Focus on Digital Transformation

It is only recently that corporations have embraced the need for technology to update their workflow and processes. As millennials in the workforce already use technology regularly, and tend to be productivity and results-oriented, they are often well-suited for the role of project manager. Most millennial workers have experience with project management applications such as Trello and Basecamp, and have used them specifically in the workplace. Additionally, millennials take a more egalitarian approach to work, and are able to manage projects in a less hierarchical manner than their older colleagues. This makes millennials uniquely qualified to manage the workflow of a project and bring disparate workers together to focus on a singular outcome.
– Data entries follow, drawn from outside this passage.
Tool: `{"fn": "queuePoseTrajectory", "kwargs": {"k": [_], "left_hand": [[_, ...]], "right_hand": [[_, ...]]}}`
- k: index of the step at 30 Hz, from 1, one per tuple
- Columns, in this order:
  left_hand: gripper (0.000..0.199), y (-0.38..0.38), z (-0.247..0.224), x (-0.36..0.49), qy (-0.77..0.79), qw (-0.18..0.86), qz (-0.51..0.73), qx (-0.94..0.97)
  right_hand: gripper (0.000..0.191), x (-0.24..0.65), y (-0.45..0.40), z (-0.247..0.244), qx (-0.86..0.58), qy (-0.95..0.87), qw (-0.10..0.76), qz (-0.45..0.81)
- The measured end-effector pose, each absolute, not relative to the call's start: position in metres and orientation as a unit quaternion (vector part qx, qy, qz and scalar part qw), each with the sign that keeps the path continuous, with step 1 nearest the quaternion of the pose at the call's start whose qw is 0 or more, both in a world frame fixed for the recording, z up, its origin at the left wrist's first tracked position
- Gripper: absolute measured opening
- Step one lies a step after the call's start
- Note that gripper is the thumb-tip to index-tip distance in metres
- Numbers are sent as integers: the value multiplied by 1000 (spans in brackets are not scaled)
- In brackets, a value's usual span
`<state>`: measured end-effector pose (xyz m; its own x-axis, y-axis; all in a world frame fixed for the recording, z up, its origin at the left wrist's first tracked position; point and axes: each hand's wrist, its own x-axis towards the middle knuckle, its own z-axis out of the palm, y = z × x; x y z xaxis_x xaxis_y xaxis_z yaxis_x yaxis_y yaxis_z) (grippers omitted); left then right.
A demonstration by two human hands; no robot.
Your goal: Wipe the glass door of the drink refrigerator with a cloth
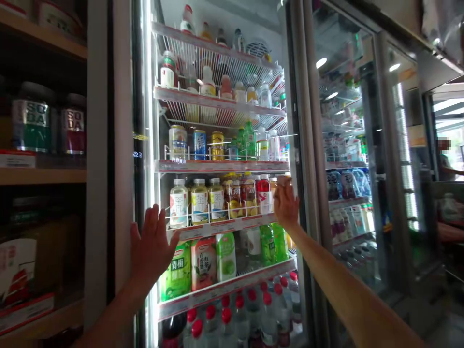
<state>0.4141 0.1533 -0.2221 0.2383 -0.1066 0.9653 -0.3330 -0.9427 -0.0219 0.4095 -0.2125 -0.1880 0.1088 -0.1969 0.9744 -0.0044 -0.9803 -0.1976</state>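
Observation:
A lit drinks cooler with wire shelves fills the middle of the view. My left hand (152, 244) is raised at its left edge, fingers spread and holding nothing, near a green carton (177, 270). On the right, my right hand (286, 203) is lifted before the fourth shelf with its fingers apart, beside a red bottle (264, 191). Whether either palm touches the glass cannot be made out. Between the hands stand pale tea bottles (199, 200) and dark tea bottles (249, 193). Below them are a red carton (203, 263) and a green-white bottle (226, 256).
Wooden shelves (43, 176) with SODA containers (36, 118) stand at the left. More glass-door coolers (348, 164) line the right side. Red-capped bottles (241, 314) fill the cooler's bottom. Part of a person (444, 145) shows at the far right.

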Motion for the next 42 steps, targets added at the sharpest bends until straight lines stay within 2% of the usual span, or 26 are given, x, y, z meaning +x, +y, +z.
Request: {"fn": "queuePoseTrajectory", "kwargs": {"k": [2, 3, 7, 9, 11, 14, 16, 21, 22, 24, 28, 30, 35, 37, 40, 42], "left_hand": [[64, 155, -222, 415, -146, 84, 604, 779], [63, 155, -223, 415, -146, 82, 604, 779], [61, 155, -221, 411, -137, 82, 606, 780], [60, 157, -217, 409, -137, 81, 615, 773], [59, 160, -211, 409, -136, 76, 625, 765], [58, 165, -204, 410, -140, 62, 629, 762], [58, 168, -202, 412, -146, 54, 624, 765], [56, 172, -201, 410, -149, 43, 614, 774], [56, 173, -200, 409, -147, 42, 614, 774], [55, 176, -197, 409, -144, 39, 618, 772], [52, 180, -191, 409, -152, 31, 618, 770], [51, 181, -189, 409, -157, 30, 614, 773], [54, 177, -180, 407, -152, 30, 610, 777], [56, 175, -174, 407, -153, 21, 602, 784], [57, 174, -167, 409, -157, 7, 580, 799], [57, 174, -166, 411, -157, 3, 570, 806]], "right_hand": [[47, 411, -217, -169, -725, 119, 114, -669], [47, 412, -210, -163, -728, 102, 105, -670], [48, 410, -155, -169, -761, -131, -59, -633], [49, 408, -143, -174, -766, -196, -107, -604], [50, 408, -149, -169, -772, -139, -66, -617], [49, 412, -161, -152, -743, 40, 73, -665], [50, 416, -149, -150, -729, 52, 89, -677], [53, 412, -83, -178, -749, -250, -121, -601], [54, 410, -78, -180, -749, -282, -141, -582], [54, 411, -79, -172, -759, -249, -109, -591], [54, 420, -87, -142, -749, -52, 61, -658], [55, 422, -75, -141, -746, -69, 56, -660], [58, 417, -43, -166, -753, -285, -116, -582], [59, 417, -47, -162, -759, -256, -99, -591], [58, 419, -56, -146, -768, -104, 0, -632], [59, 419, -53, -144, -771, -71, 15, -633]]}}
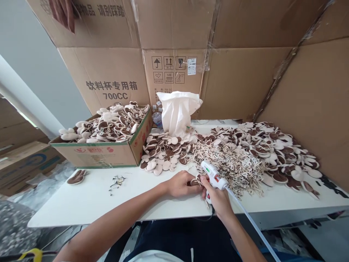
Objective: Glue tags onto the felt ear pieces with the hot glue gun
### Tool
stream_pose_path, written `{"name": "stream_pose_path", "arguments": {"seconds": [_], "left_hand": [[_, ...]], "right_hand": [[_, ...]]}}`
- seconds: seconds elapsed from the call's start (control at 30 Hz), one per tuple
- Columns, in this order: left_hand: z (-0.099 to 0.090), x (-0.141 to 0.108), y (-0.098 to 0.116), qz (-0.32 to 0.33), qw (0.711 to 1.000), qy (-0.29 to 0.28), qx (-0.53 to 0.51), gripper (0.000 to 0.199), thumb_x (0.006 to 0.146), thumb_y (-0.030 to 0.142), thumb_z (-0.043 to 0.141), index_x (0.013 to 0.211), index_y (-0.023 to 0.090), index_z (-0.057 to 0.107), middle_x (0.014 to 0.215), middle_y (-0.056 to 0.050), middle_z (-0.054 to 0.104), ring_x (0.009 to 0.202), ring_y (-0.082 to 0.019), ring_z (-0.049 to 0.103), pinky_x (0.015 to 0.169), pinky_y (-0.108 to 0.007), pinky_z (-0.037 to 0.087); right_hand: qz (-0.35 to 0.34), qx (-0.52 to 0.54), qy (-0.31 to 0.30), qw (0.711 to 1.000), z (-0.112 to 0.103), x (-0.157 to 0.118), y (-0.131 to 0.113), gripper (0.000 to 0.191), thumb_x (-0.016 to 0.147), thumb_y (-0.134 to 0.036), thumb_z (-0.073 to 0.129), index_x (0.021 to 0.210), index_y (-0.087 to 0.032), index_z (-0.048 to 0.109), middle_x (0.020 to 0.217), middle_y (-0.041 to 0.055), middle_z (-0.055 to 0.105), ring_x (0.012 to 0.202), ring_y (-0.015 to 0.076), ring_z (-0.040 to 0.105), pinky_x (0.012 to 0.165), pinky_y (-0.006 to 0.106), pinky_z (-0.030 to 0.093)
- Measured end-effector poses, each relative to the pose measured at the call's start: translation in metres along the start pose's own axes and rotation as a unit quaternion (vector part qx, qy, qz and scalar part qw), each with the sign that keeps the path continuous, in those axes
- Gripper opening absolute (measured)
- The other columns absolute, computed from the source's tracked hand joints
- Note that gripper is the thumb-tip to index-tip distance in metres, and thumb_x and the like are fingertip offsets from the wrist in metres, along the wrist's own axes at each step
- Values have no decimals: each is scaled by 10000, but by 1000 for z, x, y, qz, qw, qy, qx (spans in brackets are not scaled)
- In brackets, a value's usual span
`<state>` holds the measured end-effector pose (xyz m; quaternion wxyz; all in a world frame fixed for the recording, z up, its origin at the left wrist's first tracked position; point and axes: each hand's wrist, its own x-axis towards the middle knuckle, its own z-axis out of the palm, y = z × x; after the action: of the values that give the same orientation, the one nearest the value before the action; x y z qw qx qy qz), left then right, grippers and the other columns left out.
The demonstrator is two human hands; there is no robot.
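Observation:
My left hand [178, 185] is closed on a small brown felt piece [194, 181] with a light cord loop on it. In my right hand [219, 200] is a white hot glue gun [211, 171], with a long glue stick [249, 220] trailing from its back end. The two hands meet over the front of the white table, and my right fingertips touch the cord at the felt piece. Beyond the glue gun lies a heap of cord loops with small tags [231, 163]. Part of the felt piece is hidden by my fingers.
A cardboard box [109, 156] full of brown and white felt pieces stands at the left. More felt pieces lie in piles at the middle [166, 156] and right [280, 153]. A white plastic bag [178, 112] stands behind. One finished-looking piece [76, 177] and dark scraps [117, 182] lie left.

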<state>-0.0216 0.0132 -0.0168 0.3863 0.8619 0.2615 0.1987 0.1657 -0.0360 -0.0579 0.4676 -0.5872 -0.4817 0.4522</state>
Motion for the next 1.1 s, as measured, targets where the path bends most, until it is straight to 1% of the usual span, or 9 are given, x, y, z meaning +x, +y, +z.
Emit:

Focus on Efficiency and Time Management

Unlike their older colleagues, millennials place a stronger emphasis on work life balance. This doesn’t mean that they are unwilling to put in extra time on projects, but they do not expect to. As such, they are not likely to want to work at all hours to finish a project and will manage a project with this expectation in mind. This means they are much more likely to schedule projects differently and rethink deadlines, as well as their approach to the work itself. They may set milestones further out than their older colleagues, and are able to assess projects more realistically. They also are much more likely to keep productivity at higher levels if they are expecting to finish projects in a timely manner, and not crunch to create the best outcome. As such, millennial project managers are able to make changes and scope adjustments to projects in a more real-time basis, and evaluate the efficiency of their team in a much more nuanced and emotionally intelligent way.

By keeping abreast in new changes in technology, and evaluating projects in a more realistic and results-oriented way, millennials have become highly suited for the role of project manager. Although the style in which they may manage projects might be at odds with traditional corporate structure, this new approach can create better outcomes for corporations and create a more efficient workflow. As such, millennials should be heavily considered for this role, and should be trained to make the project management process less hierarchical and more egalitarian than ever before.